The flute was one of several instruments to be uncovered in Jiahu, a excavation site of Stone Age artifacts in China's Yellow River Valley. Archaeologists have also found exquisitely wrought tools, weapons and pottery. Dated to 7,000 B.C., the flute is more than twice as old as instruments used in ancient Egypt, Mesopotamia and other early civilizations. In all, researchers have found some three dozen bone flutes at Jiahu. Five were riddled with cracks; 30 others had fragmented. The flutes have as many as eight neatly hollowed tone holes and were held vertically to play. The Jiahu flute is considerably more recent than a flutelike bone discovered in 1995 in an excavation of Neanderthal tools in a cave in Slovenia. That artifact was believed to be more than 43,000 years old, but musicologists question whether it is an instrument.
In contrast, there is no doubt among researchers that the Jiahu artifacts are instruments capable of playing multinote music. Music historians and archaeologists were intrigued by the find. "You would never have one of these flutes in a symphony. But clearly, these people knew what an octave sounded like," Harbottle said. He said the flute can make what sounds like a ‘do-re-mi' scale. It even has a tiny hole drilled near hole No. 7, apparently to correct an off-pitch tone.
Scholars said the bone flutes provide further proof that prehistoric Chinese culture was not crude. Music played an integral role, perhaps combined with astronomical observations and other rituals that helped to rule their society, they said. That the flutes were made of durable bone rather than bamboo, as later flutes were, also suggests they were culturally important, and not mere amusements. In fact, some scholars believe the Chinese written character for "sound" is a stylized representation of a vertical flute held in the mouth.
"That they would go to the trouble of constructing such instruments suggests a certain importance was placed on sound, and an attention to aesthetic concerns," said Jonathan Stock, an ethnomusicologist at the University of Sheffield in England, and a specialist in Chinese musical history.
The flutes were uncovered at Jiahu in the 1980s. Their tonal qualities initially were tested in 1987. The intact Jiahu flute remains locked in a laboratory in China, but replicas may be constructed for more tonal tests.
From Bob Fink:
Dear Tom:
Thank you very much for sending the text of the story. It quotes Harbottle on a matter not found in any other story. Only 2 days ago I was interviewed by the FOX News science writer on this matter. Her article can be found at -- under the "sci-tech" menu link. I attach her story at bottom for your interest. She also faxed me the full write-up from Nature magazine, where I saw their reference to the article in Science about me.

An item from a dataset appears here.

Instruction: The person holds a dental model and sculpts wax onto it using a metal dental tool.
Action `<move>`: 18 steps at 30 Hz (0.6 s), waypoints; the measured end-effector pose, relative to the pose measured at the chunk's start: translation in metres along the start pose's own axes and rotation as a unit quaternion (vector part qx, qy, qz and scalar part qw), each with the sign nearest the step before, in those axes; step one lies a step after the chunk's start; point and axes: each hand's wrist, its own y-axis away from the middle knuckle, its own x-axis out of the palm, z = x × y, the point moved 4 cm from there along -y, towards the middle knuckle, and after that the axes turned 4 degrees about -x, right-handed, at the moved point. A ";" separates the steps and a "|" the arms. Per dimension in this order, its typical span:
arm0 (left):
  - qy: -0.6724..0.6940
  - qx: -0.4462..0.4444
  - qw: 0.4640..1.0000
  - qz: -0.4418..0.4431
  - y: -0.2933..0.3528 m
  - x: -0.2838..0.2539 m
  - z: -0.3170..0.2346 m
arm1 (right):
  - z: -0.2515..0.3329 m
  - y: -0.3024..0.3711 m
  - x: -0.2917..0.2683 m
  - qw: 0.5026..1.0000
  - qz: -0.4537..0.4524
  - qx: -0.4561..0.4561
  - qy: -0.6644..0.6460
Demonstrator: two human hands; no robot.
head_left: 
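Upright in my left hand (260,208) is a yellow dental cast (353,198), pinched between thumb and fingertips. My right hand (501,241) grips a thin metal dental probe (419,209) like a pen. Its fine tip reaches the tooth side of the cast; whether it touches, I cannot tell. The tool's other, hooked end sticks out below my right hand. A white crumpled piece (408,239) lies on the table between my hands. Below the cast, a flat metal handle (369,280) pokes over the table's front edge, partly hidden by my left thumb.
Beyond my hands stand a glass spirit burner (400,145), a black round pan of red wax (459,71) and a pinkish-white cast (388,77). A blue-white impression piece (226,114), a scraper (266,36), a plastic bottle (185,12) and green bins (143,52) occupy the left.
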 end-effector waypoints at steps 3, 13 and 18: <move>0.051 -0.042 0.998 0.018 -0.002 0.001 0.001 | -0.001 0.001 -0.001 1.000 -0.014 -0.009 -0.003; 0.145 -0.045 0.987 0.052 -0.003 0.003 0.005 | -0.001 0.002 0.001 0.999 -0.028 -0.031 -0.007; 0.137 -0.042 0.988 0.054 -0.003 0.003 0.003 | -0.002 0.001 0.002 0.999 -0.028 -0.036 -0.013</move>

It's the first independent academic reference I have received from others that I know of, even if not by my name. Now Fox has written me into the story by name, too. Which means my work is now a bonafide part of background references for people in the field -- even as far away as China. This pleases me no end. It's the work and not my name that really matters most to me after all. Perhaps there is still a town-vs-gown reluctance to deal too directly with a non-academic amateur like me.
The equal-spacings on the latest Chinese flute cannot play do, re, mi closely in tune -- as Harbottle indicates -- but it is well-established, even by doubting ethnomusicologists, that singers, in the very same culture (in which are found such equal spaced instruments), who accompany such equal-spaced instruments (spaced equally for finger-width convenience and/or esthetics) will sing intervals acoustically in tune, despite the slightly acoustically off-tune instruments.

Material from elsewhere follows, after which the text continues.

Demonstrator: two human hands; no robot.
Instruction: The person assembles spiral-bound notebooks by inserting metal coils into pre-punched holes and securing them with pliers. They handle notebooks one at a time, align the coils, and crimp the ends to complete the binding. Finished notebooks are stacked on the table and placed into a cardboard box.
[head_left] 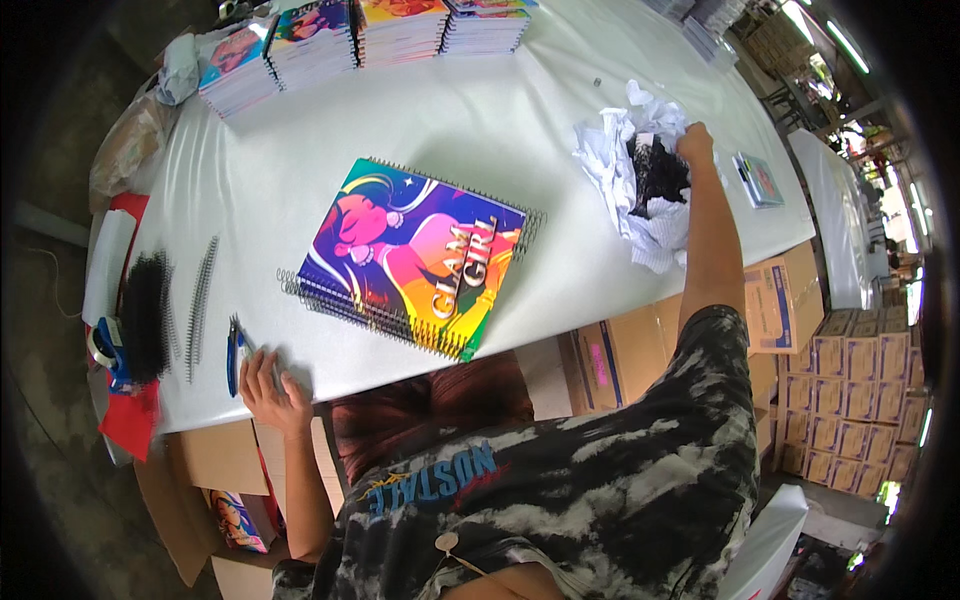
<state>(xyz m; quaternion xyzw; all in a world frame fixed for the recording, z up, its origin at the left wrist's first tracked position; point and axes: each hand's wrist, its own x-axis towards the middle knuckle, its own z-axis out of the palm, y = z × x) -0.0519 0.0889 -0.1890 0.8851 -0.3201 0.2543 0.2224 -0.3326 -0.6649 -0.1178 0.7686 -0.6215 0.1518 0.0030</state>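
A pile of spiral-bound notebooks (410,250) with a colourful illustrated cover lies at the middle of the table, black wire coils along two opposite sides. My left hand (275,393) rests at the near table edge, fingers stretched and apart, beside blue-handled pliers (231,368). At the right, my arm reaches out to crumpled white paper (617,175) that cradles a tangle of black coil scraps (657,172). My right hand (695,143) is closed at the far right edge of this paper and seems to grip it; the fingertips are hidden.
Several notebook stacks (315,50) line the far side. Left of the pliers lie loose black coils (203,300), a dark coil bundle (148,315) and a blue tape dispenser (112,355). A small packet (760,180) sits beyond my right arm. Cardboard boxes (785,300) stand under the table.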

Also, the fact that they divided the octave yet again into 7 notes indicates (when numerical systems otherwise tend to 5's and 10's [as per our own toes & fingers]) that they felt pressed to somewhat match diatonic intervals within the octave, tolerating the slightly off-tune result from equal-spaced flute holes. Using 5 or 10 hole-divisions of the octave won't work well for an attempted match.
Thanks again. -- Bob Fink
Distant Melodies -- Recently Uncovered Ancient Flute
Sings a Prehistoric History
By Amanda Onion
NEW YORK -- Long ago in China, someone picked up the hollow wing bone of a crane, smoothed the edges and bored seven holes along one side. Then, perhaps to correct for an off-key note, they drilled an even smaller hole beside the last. Last month and 9,000 years later, a musician picked up the same ancient instrument and played a Chinese folk song _ using that extra, pitch-correcting hole. It played perfectly.
"The guy [not a woman?--BF] had obviously spent a lot of time on it," said Garman Harbottle, a chemist at the Brookhaven National Laboratory in Long Island who wrote about the ancient flute in this week's journal, Nature. "He didn't want to throw it away, so he found a way to correct it."
A New Art Form
Archeological evidence has shown that people have created musical instruments since the ancestors of modern man first appeared. The earliest instruments -- such as whistles and drums -- were most likely crafted with a purpose in mind. Drums provided a form of communication over long distances and whistles could lure a bird or other creature to their human predator.
Later, people discovered scales -- a graduated series of notes that make ear-pleasing melodies when played in certain sequences. Now, for the first time, scientists have a sense of just what kind of sound ancient musicians may have produced during the Neolithic period of human history.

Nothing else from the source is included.